Egypt’s unemployment rate drops to 6.1% in Q2 2025: CAPMAS reports

A new report by Egypt’s Central Agency for Public Mobilisation and Statistics (CAPMAS) shows that the country’s unemployment rate fell to 6.1 percent in the second quarter of 2025 (April–June), marking a 0.2 percentage point decline from the previous quarter.
According to CAPMAS’s labour force survey for the second quarter of 2025 (April–June), released on Friday, the number of unemployed reached 2.054 million, representing 6.1 percent of the total labour force.
This figure marks a significant drop of 57,000 from the previous quarter and 4,000 from the same period last year. The unemployment rate among women declined to 15.8 percent, down from 16.4 percent in the previous quarter and 17.3 percent a year earlier.
Looking at the distribution of the unemployed population by age group, those aged 15-19 accounted for 10.2 percent of all unemployed individuals, up from 9.3 percent in the previous quarter. The largest share remained among those aged 20-24, holding steady at 28.9 percent. The 25-29 age group represented 20.7 percent, slightly up from 20.4 percent. In contrast, when considering a much broader age bracket — 30-64 — the proportion of unemployed declined to 40.2 percent of the total jobless population, compared with 41.4 percent in the previous quarter.
Geographically, unemployment in urban areas dropped to 9.7 percent of the labour force, down from 9.8 percent in the previous quarter and 10 percent in the same period last year. Rural unemployment fell to 3.3 percent, compared to 3.6 percent in the previous quarter and 3.8 percent a year earlier.

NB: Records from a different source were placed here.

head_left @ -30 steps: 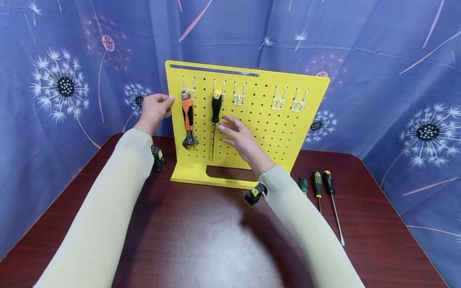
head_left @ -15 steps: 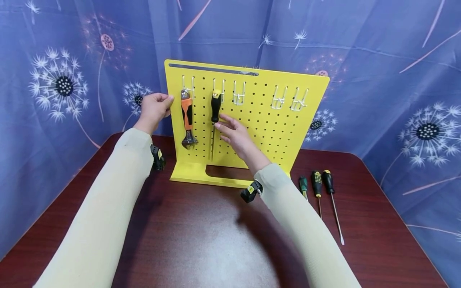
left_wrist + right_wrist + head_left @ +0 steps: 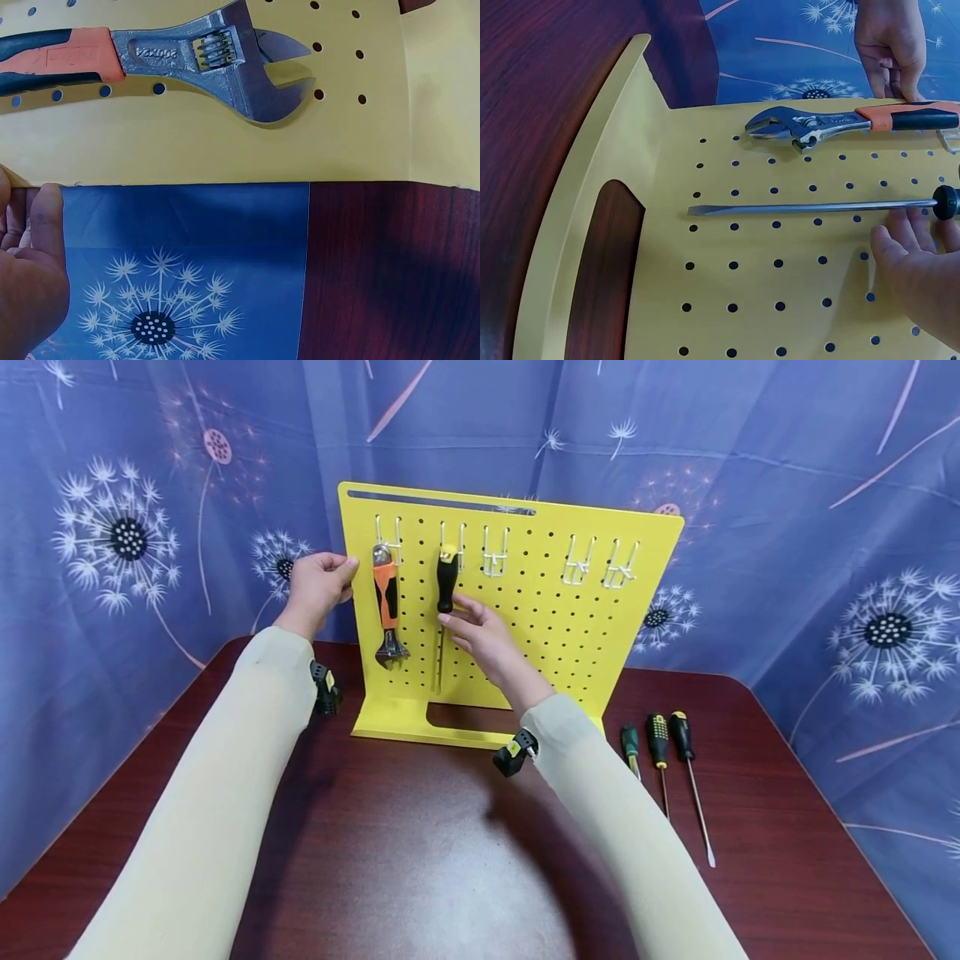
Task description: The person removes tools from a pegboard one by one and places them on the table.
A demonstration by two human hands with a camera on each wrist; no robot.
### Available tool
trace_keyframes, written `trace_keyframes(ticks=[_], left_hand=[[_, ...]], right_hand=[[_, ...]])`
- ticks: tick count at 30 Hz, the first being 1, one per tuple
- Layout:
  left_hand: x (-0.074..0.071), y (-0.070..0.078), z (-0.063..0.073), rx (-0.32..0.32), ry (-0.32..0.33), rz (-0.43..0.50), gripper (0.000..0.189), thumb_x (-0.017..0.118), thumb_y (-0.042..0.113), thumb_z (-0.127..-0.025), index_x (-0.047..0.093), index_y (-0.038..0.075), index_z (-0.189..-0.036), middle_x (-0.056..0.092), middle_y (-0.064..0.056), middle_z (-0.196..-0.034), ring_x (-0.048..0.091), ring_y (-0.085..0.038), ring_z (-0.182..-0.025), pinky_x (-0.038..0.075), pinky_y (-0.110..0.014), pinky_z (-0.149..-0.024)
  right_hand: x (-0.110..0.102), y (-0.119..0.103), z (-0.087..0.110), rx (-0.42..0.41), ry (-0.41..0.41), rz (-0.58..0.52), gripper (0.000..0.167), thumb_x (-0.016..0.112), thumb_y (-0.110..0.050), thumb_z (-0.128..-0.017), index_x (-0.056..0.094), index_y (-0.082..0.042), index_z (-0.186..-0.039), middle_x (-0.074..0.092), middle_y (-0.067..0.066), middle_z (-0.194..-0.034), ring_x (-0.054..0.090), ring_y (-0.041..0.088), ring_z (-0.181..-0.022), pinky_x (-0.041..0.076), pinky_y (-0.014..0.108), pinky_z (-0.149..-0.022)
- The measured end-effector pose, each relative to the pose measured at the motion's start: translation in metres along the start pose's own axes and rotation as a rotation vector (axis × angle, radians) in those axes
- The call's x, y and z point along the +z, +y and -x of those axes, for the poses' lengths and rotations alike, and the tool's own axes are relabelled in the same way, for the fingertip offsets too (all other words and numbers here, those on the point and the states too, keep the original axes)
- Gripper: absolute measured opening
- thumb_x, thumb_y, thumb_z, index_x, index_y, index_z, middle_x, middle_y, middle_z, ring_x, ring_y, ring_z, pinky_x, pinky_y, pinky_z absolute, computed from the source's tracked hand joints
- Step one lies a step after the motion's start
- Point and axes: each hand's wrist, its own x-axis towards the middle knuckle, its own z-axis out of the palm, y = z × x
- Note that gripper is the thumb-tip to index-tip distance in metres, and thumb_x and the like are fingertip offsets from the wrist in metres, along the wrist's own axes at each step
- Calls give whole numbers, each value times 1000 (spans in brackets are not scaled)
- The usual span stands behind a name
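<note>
A yellow pegboard (image 3: 555,602) stands upright on the table, and my left hand (image 3: 317,589) pinches its left edge. An adjustable wrench (image 3: 387,606) with an orange and black grip hangs jaw-down from the first hook beside that hand. On the second hook hangs a slotted screwdriver (image 3: 446,581), black handle with yellow top, blade downward. My right hand (image 3: 487,639) is at the lower end of this handle, fingers slightly bent and spread, not wrapped round it. In the right wrist view the shaft shows whole above the fingertips (image 3: 889,244); whether they touch the tool I cannot tell.
More white wire hooks (image 3: 495,556) are fixed along the board's upper part. Several screwdrivers lie on the table at right: a green-handled one (image 3: 630,739) partly hidden by the sleeve, a yellow-dotted one (image 3: 658,739) and a long slotted one (image 3: 682,735). A patterned blue curtain (image 3: 750,527) surrounds the table.
My right hand has moved a little left and up, closer to the hanging screwdriver's handle. The left hand keeps its hold on the board's edge. The view has shifted slightly.
</note>
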Motion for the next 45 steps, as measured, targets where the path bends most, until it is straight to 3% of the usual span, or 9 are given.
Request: trace_keyframes(ticks=[4,8,13,16,23,29,33,39,45], left_hand=[[1,0,0,-1,5,-6,38,58,29,-105,65,0,-129,56,15,-89,56,1,-84,54,-16,-81],[2,0,0,-8,4,-18,40,57,30,-105,63,-1,-131,56,13,-93,55,1,-86,56,-25,-96],[3,0,0,-18,8,-27,42,56,29,-106,62,-1,-134,55,11,-98,55,0,-88,54,-34,-107],[2,1,1,-20,10,-29,43,56,30,-106,62,-1,-135,56,12,-96,56,0,-88,55,-31,-103],[1,1,1,-9,9,-21,41,57,29,-106,63,-2,-133,56,13,-92,55,0,-87,55,-19,-88],[1,0,2,6,15,-6,40,58,27,-105,64,-3,-131,56,14,-88,54,0,-84,51,-11,-73],[2,0,1,10,13,-3,39,58,27,-105,64,-2,-130,56,14,-88,54,-1,-84,51,-11,-73],[2,0,1,7,7,1,39,58,28,-105,64,-2,-130,56,13,-88,54,-1,-84,52,-11,-73],[1,0,2,5,10,-11,39,57,28,-106,64,-1,-129,55,13,-89,54,-1,-85,53,-14,-78]], right_hand=[[4,-1,-3,-1,24,-29,60,59,-7,-103,34,-2,-158,44,23,-156,47,36,-145,39,41,-124],[6,-1,-5,10,49,-56,55,57,-7,-105,37,1,-155,48,24,-152,58,32,-132,44,39,-120],[5,-1,-5,29,62,-57,52,58,-9,-105,41,1,-153,59,16,-137,63,11,-97,56,26,-98],[5,-1,-4,21,53,-63,51,59,-8,-104,42,1,-152,62,6,-119,64,8,-91,58,21,-88],[6,-2,0,-8,32,-30,50,58,-6,-104,43,2,-151,63,2,-107,67,8,-86,54,42,-108],[5,-1,2,-19,35,-25,48,58,-6,-104,44,3,-149,63,1,-103,68,7,-83,55,42,-107],[5,-2,5,-28,26,-39,46,57,-5,-104,45,4,-147,63,-2,-98,69,6,-80,54,46,-108],[4,-7,11,-28,9,-52,46,56,-4,-105,44,6,-148,63,7,-107,70,8,-79,50,52,-111],[4,-10,16,-17,0,11,45,57,-8,-105,47,4,-147,63,3,-104,69,11,-84,54,48,-107]])
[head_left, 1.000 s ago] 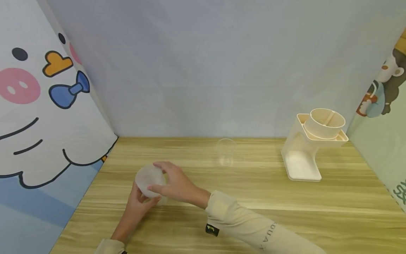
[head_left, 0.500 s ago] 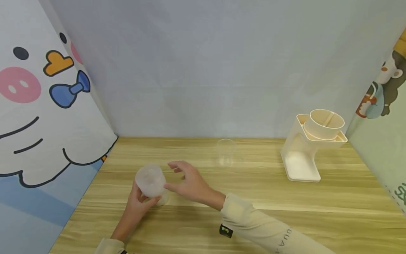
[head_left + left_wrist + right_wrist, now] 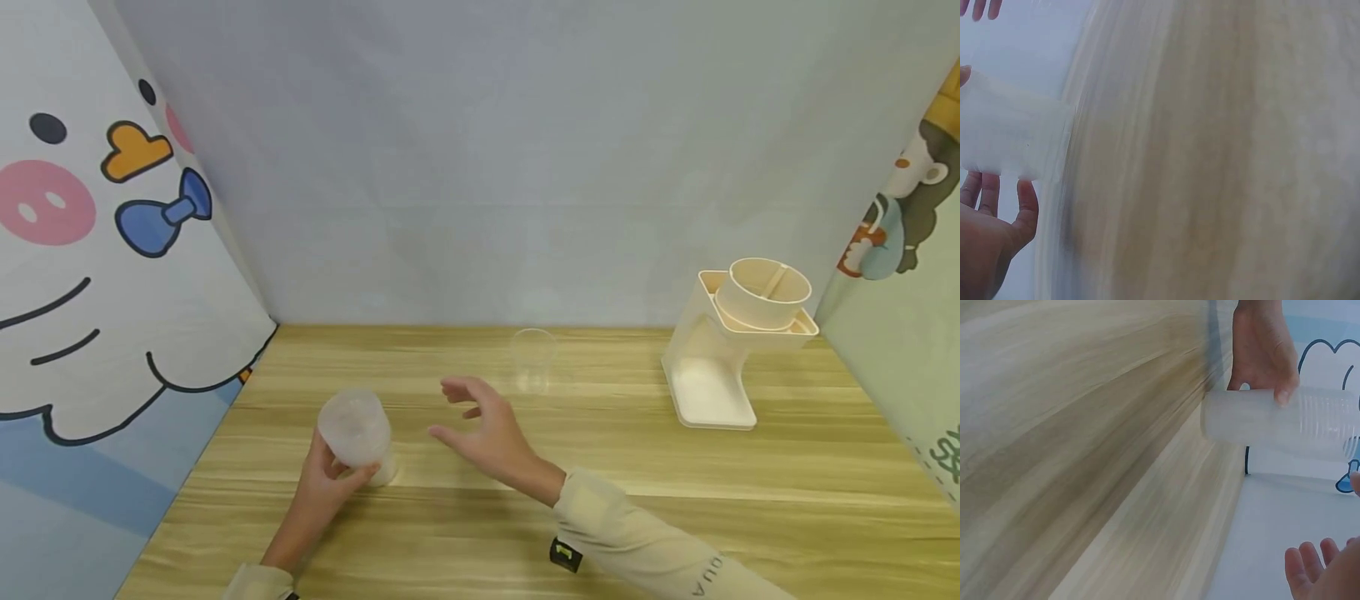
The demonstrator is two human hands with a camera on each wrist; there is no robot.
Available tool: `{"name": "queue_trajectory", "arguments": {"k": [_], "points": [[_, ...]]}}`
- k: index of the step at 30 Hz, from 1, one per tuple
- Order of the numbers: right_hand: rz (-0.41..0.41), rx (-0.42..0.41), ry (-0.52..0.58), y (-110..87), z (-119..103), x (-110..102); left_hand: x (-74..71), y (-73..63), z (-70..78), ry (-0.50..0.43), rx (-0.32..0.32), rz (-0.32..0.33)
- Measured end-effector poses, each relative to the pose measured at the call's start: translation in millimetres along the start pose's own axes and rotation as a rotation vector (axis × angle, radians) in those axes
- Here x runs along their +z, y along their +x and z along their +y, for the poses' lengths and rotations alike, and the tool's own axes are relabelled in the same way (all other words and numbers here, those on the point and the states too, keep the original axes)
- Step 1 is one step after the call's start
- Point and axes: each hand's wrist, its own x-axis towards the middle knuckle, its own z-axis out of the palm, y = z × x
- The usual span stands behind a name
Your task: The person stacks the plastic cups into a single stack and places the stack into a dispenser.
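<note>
A stack of translucent plastic cups (image 3: 354, 427) stands at the left of the wooden table, its ridged rims at the top. My left hand (image 3: 324, 482) grips it from the near left side, thumb and fingers curled round the wall; the right wrist view shows the thumb across the stack (image 3: 1250, 419). My right hand (image 3: 491, 433) hovers to the right of the stack, apart from it, fingers loosely bent with nothing in them. Beyond that hand a single clear cup (image 3: 533, 362) stands upright near the back edge.
A cream stand (image 3: 712, 392) with a round, open-topped holder (image 3: 765, 293) sits at the back right of the wooden table (image 3: 600, 450). A pale grey backdrop (image 3: 480, 167) rises behind the table, and cartoon-printed cloth (image 3: 75, 333) hangs along the left side.
My right hand has let go of the stack's top and moved away to the right. The left hand keeps its grip, and the stack stays in place.
</note>
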Motion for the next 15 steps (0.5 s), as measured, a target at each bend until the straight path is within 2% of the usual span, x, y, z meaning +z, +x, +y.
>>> {"name": "queue_trajectory", "arguments": {"k": [6,15], "points": [[0.043,0.009,-0.003,-6.2,9,-7,-1.0,-0.5,-0.1,0.003,-0.015,-0.003],[0.107,0.087,-0.029,-16.7,17,-19,-2.1,-0.2,-0.4,0.005,-0.022,-0.011]]}}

The report also noted that 78.2 percent of the unemployed hold intermediate, above-intermediate, or university qualifications, slightly lower than the 78.7 percent recorded in the previous quarter. Among the jobless, 21.8 percent have less than intermediate education, compared to 21.3 percent in the previous quarter; 33.4 percent hold intermediate or above-intermediate diplomas, down from 37.3 percent; and 44.8 percent have university degrees or higher, up from 41.4 percent in the previous quarter.